The result should be an exact copy of only the lines from the one holding "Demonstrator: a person" through the last line of the data below, please, without pictures.

══ Information shown ══

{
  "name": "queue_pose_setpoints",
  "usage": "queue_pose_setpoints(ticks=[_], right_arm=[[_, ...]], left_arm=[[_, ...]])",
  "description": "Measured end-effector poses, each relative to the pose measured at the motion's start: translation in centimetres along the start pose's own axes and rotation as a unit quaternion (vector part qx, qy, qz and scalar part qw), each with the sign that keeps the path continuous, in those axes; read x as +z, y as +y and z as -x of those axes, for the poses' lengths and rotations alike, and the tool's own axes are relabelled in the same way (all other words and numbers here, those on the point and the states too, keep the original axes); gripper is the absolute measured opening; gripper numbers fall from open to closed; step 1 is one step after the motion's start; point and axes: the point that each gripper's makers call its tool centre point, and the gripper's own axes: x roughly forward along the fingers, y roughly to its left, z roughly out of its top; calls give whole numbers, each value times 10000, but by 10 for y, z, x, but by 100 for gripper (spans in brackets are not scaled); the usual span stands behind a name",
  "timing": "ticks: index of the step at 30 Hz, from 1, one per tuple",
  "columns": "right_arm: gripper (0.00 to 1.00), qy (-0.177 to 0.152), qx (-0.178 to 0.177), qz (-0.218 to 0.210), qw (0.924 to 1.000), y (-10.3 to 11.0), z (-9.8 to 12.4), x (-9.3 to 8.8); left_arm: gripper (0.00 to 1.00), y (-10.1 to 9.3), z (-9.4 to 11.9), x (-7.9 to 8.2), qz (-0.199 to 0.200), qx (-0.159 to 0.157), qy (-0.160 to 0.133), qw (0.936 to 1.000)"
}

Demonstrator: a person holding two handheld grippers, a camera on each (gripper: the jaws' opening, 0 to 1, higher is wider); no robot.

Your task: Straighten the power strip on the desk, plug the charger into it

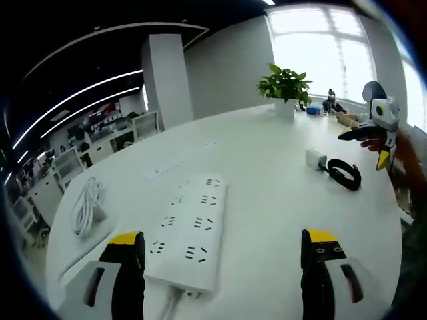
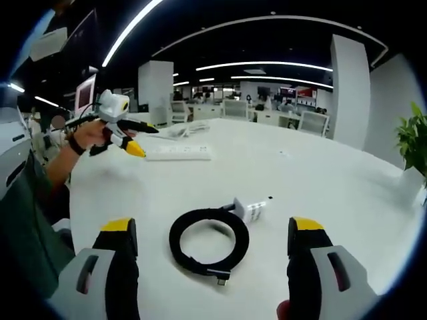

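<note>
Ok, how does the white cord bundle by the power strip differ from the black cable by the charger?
The white cord bundle is gathered into a long loose hank; the black cable is wound in a neat round coil. The white bundle lies apart from the power strip, while the black coil lies right against the charger. Both lie flat on the white table, and neither tool touches them.

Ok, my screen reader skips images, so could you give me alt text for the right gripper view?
An open right gripper hovers over a white desk, just short of a coiled black cable joined to a white charger. Beyond, the left gripper hangs near a white power strip.
</note>
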Motion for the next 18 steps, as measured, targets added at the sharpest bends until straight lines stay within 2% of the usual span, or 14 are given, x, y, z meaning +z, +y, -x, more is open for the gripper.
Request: queue_pose_setpoints(ticks=[8, 18], right_arm=[[93, -29, -36, -35, 10000, -5, -1, 2], [93, 24, -6, -105, 9999, -3, -3, -6]], left_arm=[[99, 6, -3, -1, -167, 46, 152, 9997], [99, 13, -11, 6, -302, 13, 248, 9992]])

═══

Response below:
Demonstrator: a person holding two handheld grippers, a camera on each (gripper: the jaws' opening, 0 to 1, higher is wider); no robot.

Your task: Straighten the power strip on the desk, plug the charger into it


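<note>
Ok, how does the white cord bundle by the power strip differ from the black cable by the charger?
The white cord bundle is gathered into a long loose hank; the black cable is wound in a neat round coil. The white bundle lies apart from the power strip, while the black coil lies right against the charger. Both lie flat on the white table, and neither tool touches them.

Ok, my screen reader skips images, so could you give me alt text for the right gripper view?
An open right gripper hovers over a white desk, just short of a coiled black cable joined to a white charger. Beyond, the left gripper hangs near a white power strip.
</note>
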Motion for the next 18 steps, as measured, targets added at the sharpest bends until straight lines stay within 2% of the usual span, or 14 are given, x, y, z meaning +z, +y, -x, more is open for the gripper.
Request: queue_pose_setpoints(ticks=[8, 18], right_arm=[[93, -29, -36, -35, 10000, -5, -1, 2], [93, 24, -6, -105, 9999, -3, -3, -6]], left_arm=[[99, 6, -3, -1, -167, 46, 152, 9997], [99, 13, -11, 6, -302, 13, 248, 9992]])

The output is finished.